Work instruction: Which of the lines below include "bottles"? Each one should be copied out.

Supplied information:
****************

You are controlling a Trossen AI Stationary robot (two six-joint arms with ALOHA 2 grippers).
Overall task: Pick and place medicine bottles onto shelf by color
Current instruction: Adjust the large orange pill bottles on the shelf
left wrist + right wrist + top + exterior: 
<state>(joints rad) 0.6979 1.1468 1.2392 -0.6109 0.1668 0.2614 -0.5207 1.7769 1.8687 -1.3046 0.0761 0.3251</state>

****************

Answer box:
Overall task: Pick and place medicine bottles onto shelf by color
Current instruction: Adjust the large orange pill bottles on the shelf

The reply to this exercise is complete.